I replied, "I promise to wait here until he arrives. I give my word that I'll stay here, that I won't fly off."

And the dream ended there, with the promise.

* * *
A bunch of us spent a quiet, companionable morning reading and writing at Picnic Grove, Tagaytay last Monday. Taking a break from Jorie Graham, I brought out my favorite summer book---Dandelion Wine by Ray Bradbury, which I hadn't read in years---and was particularly struck by a passage, among others, in which the 95-year-old Helen Loomis says:

I've always known that the quality of love was the mind, even though the body sometimes refuses this knowledge. The body lives for itself. It lives only to feed and wait for the night. It's essentially nocturnal. But what of the mind, which is born of the sun, William, and must spend thousands of hours of a lifetime awake and aware? Can you balance off the body, that pitiful, selfish thing of night against a whole lifetime of sun and intellect? I don't know. I only know there has been your mind here and my mind here, and the afternoons have been like none I can remember. There is still so much to talk about, but we must save it for another time.

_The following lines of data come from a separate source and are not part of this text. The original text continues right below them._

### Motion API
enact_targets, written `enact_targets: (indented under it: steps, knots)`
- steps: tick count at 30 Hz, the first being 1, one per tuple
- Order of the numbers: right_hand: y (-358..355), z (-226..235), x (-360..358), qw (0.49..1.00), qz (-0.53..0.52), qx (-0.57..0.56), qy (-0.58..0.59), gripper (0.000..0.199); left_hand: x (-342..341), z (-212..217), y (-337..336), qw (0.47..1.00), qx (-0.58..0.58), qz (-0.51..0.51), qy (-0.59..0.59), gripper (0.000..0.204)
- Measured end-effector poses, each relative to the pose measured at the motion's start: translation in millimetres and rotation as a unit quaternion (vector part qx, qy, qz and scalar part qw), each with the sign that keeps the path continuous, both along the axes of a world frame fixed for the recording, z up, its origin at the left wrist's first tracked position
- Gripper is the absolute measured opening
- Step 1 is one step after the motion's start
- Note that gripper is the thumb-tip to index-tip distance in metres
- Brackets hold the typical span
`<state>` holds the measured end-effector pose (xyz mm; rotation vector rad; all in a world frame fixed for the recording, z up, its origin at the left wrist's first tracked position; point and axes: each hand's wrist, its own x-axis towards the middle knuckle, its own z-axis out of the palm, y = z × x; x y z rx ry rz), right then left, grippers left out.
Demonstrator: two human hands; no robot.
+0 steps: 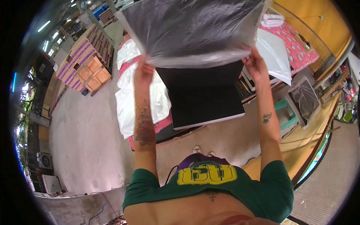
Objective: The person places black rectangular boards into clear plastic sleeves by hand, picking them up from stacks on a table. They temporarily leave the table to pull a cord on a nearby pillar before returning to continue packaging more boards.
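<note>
Both arms reach forward, stretching a clear plastic bag above a flat black panel with a white edge. At the bag's near left corner, my left hand is closed on the film. My right hand pinches the near right corner. Between the hands the bag's near edge runs over the far part of the panel and hides what lies behind. Under the panel's left side spreads crumpled white plastic sheeting, with pink patterned cloth beneath it.
Right of the panel lies a white plastic sheet beside pink patterned cloth. A teal stool and a plastic-wrapped frame stand farther right. Stacked boxes rise at the far left, past the concrete floor. A yellow tarp borders the right.
</note>
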<state>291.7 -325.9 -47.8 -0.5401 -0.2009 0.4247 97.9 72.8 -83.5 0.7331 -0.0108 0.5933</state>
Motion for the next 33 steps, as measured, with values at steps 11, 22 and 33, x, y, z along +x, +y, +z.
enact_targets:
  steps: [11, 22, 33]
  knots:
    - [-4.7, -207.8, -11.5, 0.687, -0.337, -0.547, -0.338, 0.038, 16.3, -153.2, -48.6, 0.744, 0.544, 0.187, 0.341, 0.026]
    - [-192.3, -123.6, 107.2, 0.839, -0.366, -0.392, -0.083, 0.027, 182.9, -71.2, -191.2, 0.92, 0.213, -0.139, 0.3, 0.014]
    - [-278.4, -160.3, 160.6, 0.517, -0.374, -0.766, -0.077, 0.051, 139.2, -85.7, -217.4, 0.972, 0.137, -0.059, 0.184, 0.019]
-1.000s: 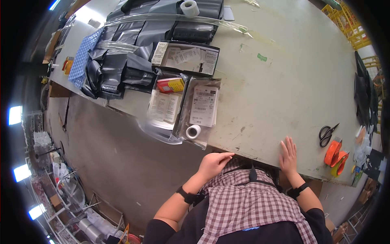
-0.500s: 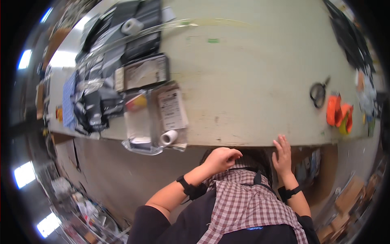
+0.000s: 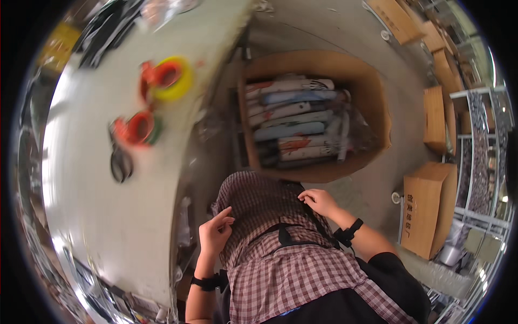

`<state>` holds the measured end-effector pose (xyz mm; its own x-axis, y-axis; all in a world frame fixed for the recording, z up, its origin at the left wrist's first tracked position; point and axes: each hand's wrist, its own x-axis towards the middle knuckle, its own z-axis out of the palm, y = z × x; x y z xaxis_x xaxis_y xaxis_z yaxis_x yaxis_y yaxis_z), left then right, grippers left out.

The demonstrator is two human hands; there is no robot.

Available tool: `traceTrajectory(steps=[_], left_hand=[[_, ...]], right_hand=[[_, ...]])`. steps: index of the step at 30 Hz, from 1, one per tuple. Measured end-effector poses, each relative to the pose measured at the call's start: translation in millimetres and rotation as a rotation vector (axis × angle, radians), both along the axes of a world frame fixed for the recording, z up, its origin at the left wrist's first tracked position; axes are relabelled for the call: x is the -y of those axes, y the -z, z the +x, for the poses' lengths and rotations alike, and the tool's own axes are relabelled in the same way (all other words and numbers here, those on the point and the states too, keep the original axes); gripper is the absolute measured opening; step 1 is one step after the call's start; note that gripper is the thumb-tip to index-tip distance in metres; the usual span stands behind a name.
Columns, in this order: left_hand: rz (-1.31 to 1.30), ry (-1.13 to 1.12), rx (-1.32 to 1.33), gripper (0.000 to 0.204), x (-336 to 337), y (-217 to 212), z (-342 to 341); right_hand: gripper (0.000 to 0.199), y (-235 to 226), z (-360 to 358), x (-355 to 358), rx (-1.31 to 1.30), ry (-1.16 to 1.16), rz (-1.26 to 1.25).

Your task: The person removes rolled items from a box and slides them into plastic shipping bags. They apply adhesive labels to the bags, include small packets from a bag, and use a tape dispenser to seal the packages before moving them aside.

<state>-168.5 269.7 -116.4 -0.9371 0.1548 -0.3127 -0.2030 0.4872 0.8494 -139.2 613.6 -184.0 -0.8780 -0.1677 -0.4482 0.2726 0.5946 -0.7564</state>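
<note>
My left hand (image 3: 215, 235) is beside the checked apron (image 3: 291, 275), near the table's edge, with its index finger stretched out and nothing in it. Over the other side of the apron is my right hand (image 3: 320, 203), its fingers loosely bent and apart, also holding nothing. Just ahead of both hands stands an open cardboard box (image 3: 372, 156). Several rolled pieces (image 3: 294, 129), pale, blue and patterned, some in clear plastic, lie stacked inside it. Neither hand touches the box.
To my left runs the pale table (image 3: 81, 216), bearing black-handled scissors (image 3: 121, 164), an orange tape dispenser (image 3: 139, 128) and another with a yellow roll (image 3: 175, 81). Closed cartons (image 3: 426, 210) and metal shelving (image 3: 475, 146) line the right side.
My view has swung right, from the table front to the cardboard box beside it. The table now lies on my left. Both hands remain near the apron, without anything in them.
</note>
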Motion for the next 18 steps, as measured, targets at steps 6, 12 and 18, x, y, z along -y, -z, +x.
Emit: traceTrajectory(steps=[6, 12, 18], left_hand=[[0.187, 0.110, 0.277, 0.028, -173.3, 63.2, -65.8], [-0.044, 0.477, 0.465, 0.011, -259.9, 77.8, -139.5], [-0.447, 0.376, 0.469, 0.015, -275.1, 99.4, -181.6]], right_hand=[[0.017, 60.8, -21.7, -162.3, 0.090, 0.039, 0.301], [0.025, 167.9, -39.8, -279.3, 0.483, -0.005, 0.306], [0.041, 327.2, -64.4, -316.8, 0.545, 0.025, 0.521]])
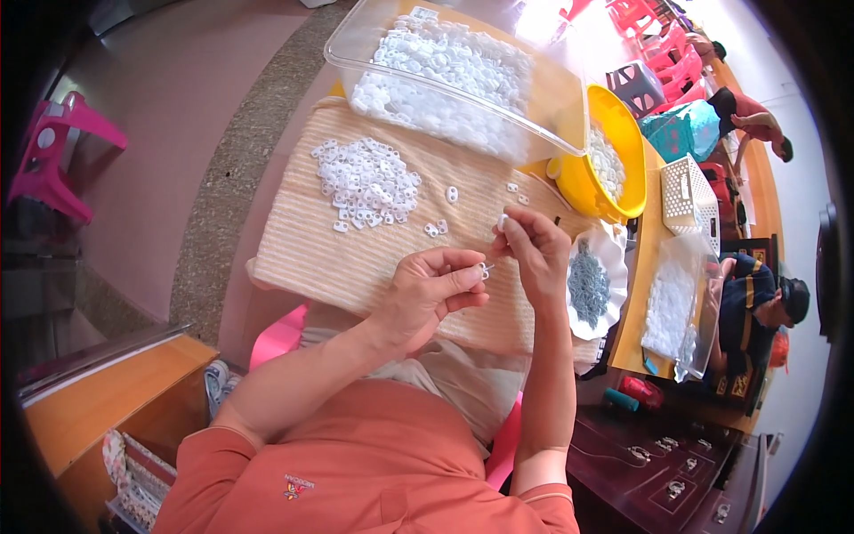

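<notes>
My left hand is closed, pinching a small white plastic piece with a thin metal pin sticking out toward the right. Just above and to the right, my right hand grips another small white plastic piece between thumb and fingertips. Both hands are over a striped beige cloth. A heap of flat white two-holed pieces lies on the cloth at the left, with a few loose white pieces nearer my hands. Beside my right wrist is a white wavy-rimmed bowl of grey metal pins.
Beyond the cloth stands a large clear bin of white parts. A yellow basin with more white pieces is at the right, near a white perforated basket and a clear tub. Other people sit at the far right. A pink stool stands at left.
</notes>
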The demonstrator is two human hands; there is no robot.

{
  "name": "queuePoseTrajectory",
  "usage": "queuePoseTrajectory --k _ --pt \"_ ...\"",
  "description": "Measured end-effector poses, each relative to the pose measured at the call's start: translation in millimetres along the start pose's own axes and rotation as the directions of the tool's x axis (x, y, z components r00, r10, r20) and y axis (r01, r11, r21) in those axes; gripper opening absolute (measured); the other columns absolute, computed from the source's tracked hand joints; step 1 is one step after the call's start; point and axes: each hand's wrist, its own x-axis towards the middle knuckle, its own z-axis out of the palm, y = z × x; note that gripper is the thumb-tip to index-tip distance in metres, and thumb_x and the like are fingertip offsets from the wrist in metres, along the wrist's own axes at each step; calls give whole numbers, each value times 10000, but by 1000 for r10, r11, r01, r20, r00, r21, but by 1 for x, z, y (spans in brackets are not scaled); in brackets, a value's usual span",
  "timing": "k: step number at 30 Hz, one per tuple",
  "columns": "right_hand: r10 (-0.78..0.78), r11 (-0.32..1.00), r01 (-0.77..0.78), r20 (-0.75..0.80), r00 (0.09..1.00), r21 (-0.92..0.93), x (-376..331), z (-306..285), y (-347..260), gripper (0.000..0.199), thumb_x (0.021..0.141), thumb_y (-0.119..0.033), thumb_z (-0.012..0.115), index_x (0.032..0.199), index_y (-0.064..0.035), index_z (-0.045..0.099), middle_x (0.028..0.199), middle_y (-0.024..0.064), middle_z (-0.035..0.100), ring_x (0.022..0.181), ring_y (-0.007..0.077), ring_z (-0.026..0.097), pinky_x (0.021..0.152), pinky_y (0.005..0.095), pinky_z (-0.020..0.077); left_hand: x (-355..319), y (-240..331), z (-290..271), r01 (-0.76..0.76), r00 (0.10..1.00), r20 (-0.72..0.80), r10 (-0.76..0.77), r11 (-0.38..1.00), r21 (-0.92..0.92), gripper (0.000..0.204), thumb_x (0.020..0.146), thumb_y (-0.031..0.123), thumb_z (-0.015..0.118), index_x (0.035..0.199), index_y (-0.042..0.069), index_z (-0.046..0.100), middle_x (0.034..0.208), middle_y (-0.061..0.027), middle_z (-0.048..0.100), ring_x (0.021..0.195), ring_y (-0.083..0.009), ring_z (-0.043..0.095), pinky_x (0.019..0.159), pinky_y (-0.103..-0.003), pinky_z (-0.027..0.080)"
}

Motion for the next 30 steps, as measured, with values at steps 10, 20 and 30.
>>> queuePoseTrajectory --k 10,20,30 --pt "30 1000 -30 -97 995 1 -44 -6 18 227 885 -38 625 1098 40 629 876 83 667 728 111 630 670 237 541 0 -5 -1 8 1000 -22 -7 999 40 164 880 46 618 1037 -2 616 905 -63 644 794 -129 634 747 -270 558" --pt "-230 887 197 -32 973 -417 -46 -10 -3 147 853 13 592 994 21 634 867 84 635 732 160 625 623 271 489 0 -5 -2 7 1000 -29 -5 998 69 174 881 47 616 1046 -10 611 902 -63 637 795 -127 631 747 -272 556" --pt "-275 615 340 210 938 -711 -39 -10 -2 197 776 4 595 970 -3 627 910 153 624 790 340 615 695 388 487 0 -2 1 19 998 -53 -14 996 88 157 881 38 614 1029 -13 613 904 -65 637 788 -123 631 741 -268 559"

The time was 10:15 a.m. and, while my mind was groping for a sentence that was merely declarative, I looked up and around, and saw: a kid near the railing with orange clips in her hair, blowing bubbles; the man selling bags of pink and turquoise-colored cotton candy, wearing a faded black Pantera t-shirt; mothers grilling pork barbecue, its smoke wafting towards us and other sheds and tables; Bible-wielding people, some of them wearing malongs, listening to a preacher trivialize Ecclesiastes by saying, "Lahat ng karanasan natin paulit-ulit lang, parang mga estilo ng damit"; and a charming red, blue and green kite flying high and strong---which, only minutes earlier, had gotten stuck in a nearby tree's branches but was lovingly disentangled by its flier (I refuse to say "owner"; nobody "owns" a kite).

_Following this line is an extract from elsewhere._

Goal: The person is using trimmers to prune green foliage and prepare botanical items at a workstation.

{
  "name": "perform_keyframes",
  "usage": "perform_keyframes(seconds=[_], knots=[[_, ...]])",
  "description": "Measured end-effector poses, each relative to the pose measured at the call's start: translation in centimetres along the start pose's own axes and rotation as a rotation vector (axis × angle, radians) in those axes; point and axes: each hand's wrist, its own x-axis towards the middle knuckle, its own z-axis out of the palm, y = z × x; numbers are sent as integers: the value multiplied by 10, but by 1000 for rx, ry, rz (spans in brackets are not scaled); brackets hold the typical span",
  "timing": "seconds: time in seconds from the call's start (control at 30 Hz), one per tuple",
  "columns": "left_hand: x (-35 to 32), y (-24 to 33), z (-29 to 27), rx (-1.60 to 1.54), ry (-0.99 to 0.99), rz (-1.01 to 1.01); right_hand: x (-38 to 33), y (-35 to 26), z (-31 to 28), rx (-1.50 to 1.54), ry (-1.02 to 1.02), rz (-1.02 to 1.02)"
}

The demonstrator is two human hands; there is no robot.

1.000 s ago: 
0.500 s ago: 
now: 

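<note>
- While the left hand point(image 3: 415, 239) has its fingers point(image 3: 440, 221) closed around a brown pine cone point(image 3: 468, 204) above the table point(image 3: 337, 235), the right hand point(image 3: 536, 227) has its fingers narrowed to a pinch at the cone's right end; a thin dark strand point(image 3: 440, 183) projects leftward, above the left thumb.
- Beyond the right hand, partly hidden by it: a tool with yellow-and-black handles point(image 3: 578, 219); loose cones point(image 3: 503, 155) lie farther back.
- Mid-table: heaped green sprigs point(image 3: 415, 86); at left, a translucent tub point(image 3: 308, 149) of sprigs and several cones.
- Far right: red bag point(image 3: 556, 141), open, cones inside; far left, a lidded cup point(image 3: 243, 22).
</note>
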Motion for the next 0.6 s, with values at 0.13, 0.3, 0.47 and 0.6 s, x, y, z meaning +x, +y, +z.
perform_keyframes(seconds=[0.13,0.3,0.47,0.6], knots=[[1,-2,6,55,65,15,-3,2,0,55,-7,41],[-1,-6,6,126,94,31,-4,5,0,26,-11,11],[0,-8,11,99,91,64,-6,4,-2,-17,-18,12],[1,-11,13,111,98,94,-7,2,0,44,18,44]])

Today, I feel like that kite: relieved at having survived near-catastrophe, grateful at being held steady and grounded, yet joyously buoyant, paradoxically free.

* * *
My answer to Anina's old question: I refuse the false dichotomy. I choose burning, with the intention of lasting.

4 Comments:

Blogger ning said...

you have echoed what i've been wanting to say whenever we'd have those conversations.

12:46 AM  
Blogger Unknown said...

i feel that i've been with you, even in the smallest way, these past few weeks. am so so happy for you :) and hey, let's continue sharing narratives, whether it's about our messy lives or fashion tips! always remember to keep your hair down at those crucial moments! :)

7:54 AM  
Blogger xxx said...

may picture pa kaya ng wholly trinity sa cubicle ni naya?

1:53 PM  
Blogger color_blind said...

naya, you never fail to make me think, and that's in a beautiful way that I welcome all the time.

i feel that i have known you, although i believe that there's always the stranger even in the truth of a writer's words.